Une différence ultime distingue le TMI du TPIY : la question de la ‘réconciliation’.
La résolution du Conseil de Sécurité de l’ONU qui a créé le tribunal l’avait justifié comme une institution qui ‘contribuerait à la restauration et au maintien de la paix’, et ses défenseurs arguent fréquemment du fait que poursuivre individuellement les criminels de guerre serait nécessaire pour libérer les divers peuples ex-Yougoslaves du stigmate de la culpabilité collective, facilitant de ce fait la réconciliation entre eux.

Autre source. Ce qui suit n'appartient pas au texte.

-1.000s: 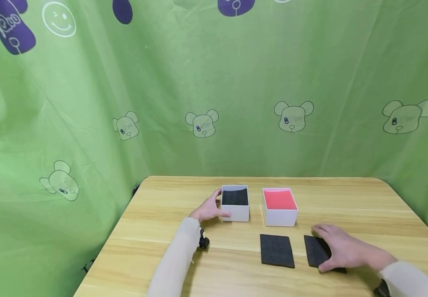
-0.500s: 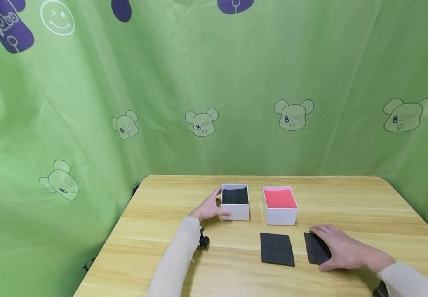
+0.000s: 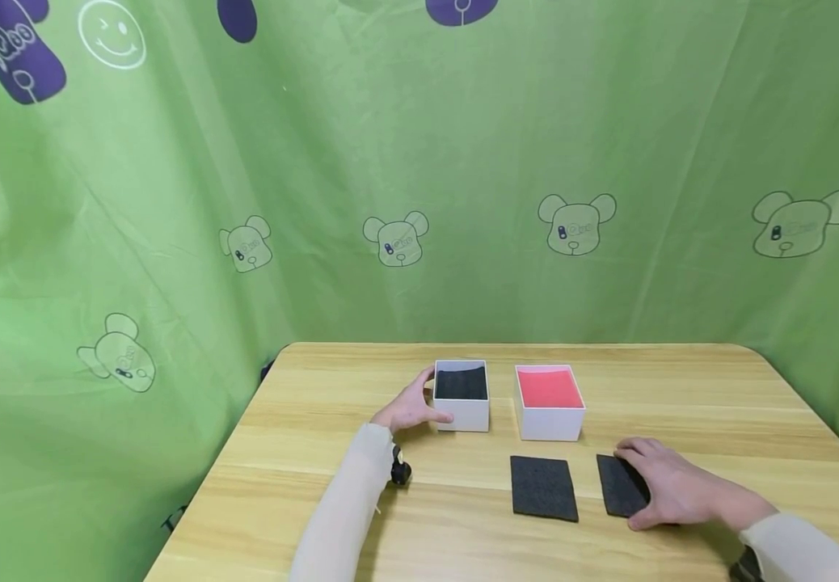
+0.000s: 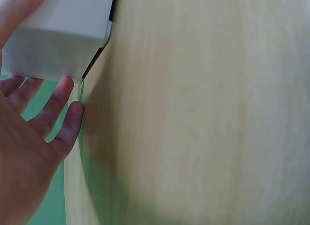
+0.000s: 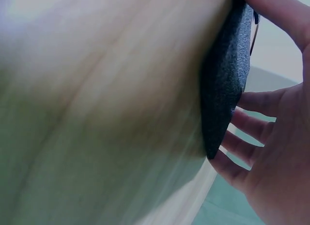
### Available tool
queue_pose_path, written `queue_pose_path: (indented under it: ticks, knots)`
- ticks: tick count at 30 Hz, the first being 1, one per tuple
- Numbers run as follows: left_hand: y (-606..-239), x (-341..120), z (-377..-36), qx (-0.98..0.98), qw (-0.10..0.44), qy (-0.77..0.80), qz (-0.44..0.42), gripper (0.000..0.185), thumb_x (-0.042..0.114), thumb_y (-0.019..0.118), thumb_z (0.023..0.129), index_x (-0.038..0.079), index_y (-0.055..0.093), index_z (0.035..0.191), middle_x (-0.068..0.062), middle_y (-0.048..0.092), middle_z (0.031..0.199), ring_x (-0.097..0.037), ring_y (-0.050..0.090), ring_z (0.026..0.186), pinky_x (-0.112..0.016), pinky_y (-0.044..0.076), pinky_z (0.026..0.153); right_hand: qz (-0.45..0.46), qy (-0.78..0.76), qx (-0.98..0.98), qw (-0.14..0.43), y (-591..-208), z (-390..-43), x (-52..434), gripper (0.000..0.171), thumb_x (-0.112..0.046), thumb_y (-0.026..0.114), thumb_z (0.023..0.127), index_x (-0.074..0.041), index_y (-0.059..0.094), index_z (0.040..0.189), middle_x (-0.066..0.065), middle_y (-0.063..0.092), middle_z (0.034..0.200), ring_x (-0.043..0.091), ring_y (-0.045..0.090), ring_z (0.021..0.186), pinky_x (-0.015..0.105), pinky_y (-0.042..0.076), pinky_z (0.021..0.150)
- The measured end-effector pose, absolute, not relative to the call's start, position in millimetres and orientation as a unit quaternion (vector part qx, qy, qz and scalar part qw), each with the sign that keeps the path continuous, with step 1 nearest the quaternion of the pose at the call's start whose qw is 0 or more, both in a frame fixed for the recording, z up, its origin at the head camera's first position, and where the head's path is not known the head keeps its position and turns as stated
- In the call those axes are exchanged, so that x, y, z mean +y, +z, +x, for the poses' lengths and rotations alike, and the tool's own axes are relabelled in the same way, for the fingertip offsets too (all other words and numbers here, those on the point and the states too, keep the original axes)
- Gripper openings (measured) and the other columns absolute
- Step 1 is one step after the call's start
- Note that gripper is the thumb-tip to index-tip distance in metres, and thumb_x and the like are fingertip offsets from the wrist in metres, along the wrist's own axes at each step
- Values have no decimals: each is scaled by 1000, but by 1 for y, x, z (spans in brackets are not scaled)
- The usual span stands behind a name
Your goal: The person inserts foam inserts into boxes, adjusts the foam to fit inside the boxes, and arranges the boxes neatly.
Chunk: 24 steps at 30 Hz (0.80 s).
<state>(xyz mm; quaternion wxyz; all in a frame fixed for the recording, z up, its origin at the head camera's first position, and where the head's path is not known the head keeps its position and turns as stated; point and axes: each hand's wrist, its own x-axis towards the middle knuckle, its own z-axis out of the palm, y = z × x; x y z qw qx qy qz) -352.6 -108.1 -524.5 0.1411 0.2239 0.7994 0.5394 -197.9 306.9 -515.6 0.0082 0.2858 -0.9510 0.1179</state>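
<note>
Barely anything differs from a second ago. The left hand (image 3: 411,408) stays against the left wall of the small white square box lined with black foam (image 3: 461,395), thumb at the near corner and fingers up along the side; the left wrist view shows those fingers (image 4: 58,101) straight and spread, touching the box's white wall (image 4: 60,38) without curling round it. The box has not shifted on the pale wooden worktop (image 3: 681,396).

The right hand (image 3: 670,489) lies flat on the right-hand black rectangular foam pad (image 3: 617,485), which rests on the worktop near the front edge. Compared with a second ago the hand has slid slightly rightward and back toward the person, so more of the pad's left part is uncovered, and the pad itself seems to sit a touch straighter. In the right wrist view the fingers (image 5: 252,133) are stretched out along the pad's edge (image 5: 223,84), relaxed and not gripping; whether the pad's far edge is lifted off the wood cannot be told from the blur.

A second black rectangular foam pad (image 3: 543,488) lies just left of the first, apart from it and unmoved. Behind it stands a white square box with a red lining (image 3: 549,402), beside the black-lined box and not touching it, also where it was.
</note>
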Motion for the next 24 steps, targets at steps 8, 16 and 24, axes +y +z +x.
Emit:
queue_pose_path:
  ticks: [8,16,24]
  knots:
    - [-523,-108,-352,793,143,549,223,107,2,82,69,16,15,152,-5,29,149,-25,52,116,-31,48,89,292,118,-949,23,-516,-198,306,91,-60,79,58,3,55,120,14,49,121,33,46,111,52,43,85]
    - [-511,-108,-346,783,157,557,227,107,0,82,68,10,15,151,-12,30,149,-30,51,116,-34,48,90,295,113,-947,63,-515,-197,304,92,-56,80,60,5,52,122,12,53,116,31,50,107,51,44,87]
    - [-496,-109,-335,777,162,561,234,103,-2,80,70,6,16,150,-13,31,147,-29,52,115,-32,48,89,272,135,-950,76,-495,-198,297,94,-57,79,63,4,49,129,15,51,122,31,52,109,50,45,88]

Paradoxalement, cependant, il semble bien que ce soit un TMI plus ouvertement justicier, ainsi que ses successeurs de Nuremberg, en déterminant à l’avance quel côté était coupable et en punissant effectivement ceux de ses dirigeants qui avaient survécu, qui ont bien plus efficacement réalisé la réconciliation entre l’Allemagne et les pays qu’elle avait attaqués. En effet, on n’a pas permis à l’Allemagne d’échapper à sa condamnation comme la partie coupable de la guerre, tandis que ceux qu’elle avait attaqués ont pu constater que justice avait été faite.

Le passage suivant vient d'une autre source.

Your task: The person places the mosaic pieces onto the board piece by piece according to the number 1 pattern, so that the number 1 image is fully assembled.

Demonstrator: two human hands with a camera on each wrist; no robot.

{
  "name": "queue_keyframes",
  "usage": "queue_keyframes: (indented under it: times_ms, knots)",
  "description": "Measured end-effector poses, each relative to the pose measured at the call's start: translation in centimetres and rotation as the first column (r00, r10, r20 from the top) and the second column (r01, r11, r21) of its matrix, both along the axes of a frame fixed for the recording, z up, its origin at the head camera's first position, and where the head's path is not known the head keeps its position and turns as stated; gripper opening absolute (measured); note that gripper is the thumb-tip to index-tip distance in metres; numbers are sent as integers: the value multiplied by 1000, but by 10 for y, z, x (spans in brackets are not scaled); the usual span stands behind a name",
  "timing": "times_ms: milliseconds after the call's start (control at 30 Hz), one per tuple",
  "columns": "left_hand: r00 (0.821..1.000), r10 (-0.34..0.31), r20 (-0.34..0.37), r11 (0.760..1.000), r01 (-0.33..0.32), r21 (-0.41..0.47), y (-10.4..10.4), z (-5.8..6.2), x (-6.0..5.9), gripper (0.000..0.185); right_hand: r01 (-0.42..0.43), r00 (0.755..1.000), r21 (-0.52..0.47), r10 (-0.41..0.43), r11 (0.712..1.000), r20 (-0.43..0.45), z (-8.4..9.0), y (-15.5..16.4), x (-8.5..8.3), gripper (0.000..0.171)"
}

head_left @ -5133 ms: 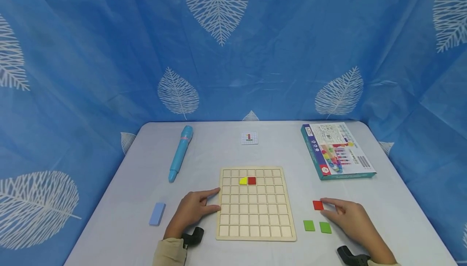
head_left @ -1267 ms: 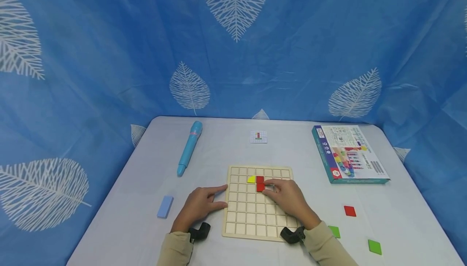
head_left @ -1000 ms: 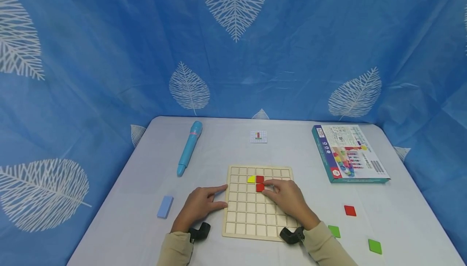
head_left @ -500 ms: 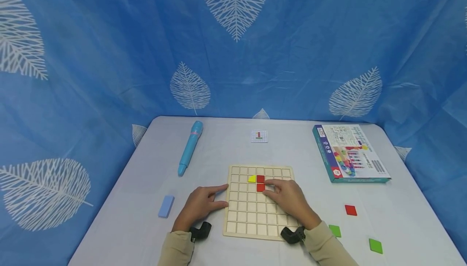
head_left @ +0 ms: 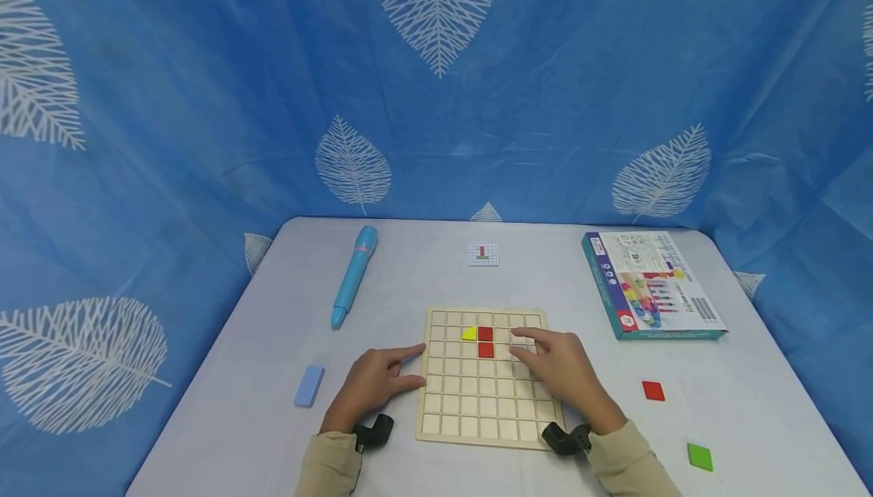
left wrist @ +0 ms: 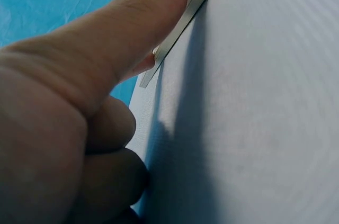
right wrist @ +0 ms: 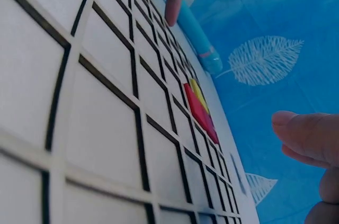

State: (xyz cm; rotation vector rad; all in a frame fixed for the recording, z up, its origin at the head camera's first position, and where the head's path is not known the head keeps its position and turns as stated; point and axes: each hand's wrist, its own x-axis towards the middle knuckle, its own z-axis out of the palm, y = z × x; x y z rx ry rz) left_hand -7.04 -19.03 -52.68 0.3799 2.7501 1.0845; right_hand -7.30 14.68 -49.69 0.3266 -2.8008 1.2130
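Head view: pale wooden grid board, red square tiles; left hand spread against board edge, right hand spread above. Printed box: text too small to read.

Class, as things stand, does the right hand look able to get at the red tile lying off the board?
Probably yes: the right hand looks empty, with thumb and forefinger apart, and the head view shows nothing standing between it and the red tile on the table.
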Motion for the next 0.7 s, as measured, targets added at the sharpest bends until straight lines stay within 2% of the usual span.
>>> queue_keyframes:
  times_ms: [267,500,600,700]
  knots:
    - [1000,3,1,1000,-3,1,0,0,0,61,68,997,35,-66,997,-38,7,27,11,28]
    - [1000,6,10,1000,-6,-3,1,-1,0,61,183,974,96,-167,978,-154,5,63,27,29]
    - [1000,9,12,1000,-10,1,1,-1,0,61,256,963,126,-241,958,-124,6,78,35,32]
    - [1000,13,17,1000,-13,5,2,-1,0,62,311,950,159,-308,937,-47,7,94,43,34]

En revanche, il n’y a aucune raison de penser que le TPIY – qui a refusé de dire quel côté était coupable de la guerre, qui aborde les crimes de guerre sur une base purement individuelle, et qui fourre dans le même sac les criminels de guerre de tous les bords – ait apporté quelle contribution que ce soit à la réconciliation entre les ex-Yougoslaves. Bien au contraire.
Contrairement à ce qui s’est passé après la deuxième guerre mondiale, la communauté internationale n’a pas réussi à faire accepter l’histoire des responsabilités pour les guerres de succession yougoslave, ni à contraindre chacune des parties à l’accepter.
Il s’ensuit que chaque côté continue à se percevoir comme victime du conflit, et à envisager le travail du tribunal purement en termes de la manière dont il poursuit un trop grand nombre de ses propres ressortissants et/ou un trop petit nombre des autres côtés, ou la façon dont les inculpés d’en face ont été acquittés à tort ou ont reçu des peines trop courtes.
Selon l’ étude récente d’une équipe universitaire internationale dirigée par Vojin Dimitrijević et Julie Mertus :
‘L’espoir qu’il [le TPIY] pourrait favoriser la réconciliation entre les peuples de la région ne semble pas s’être réalisé.’
Il y a une leçon à tirer des expériences respectives du TMI et du TPIY : c’est que, en matière de crimes de guerre, il ne peut pas y avoir de vraie justice sans défaite authentique des agresseurs.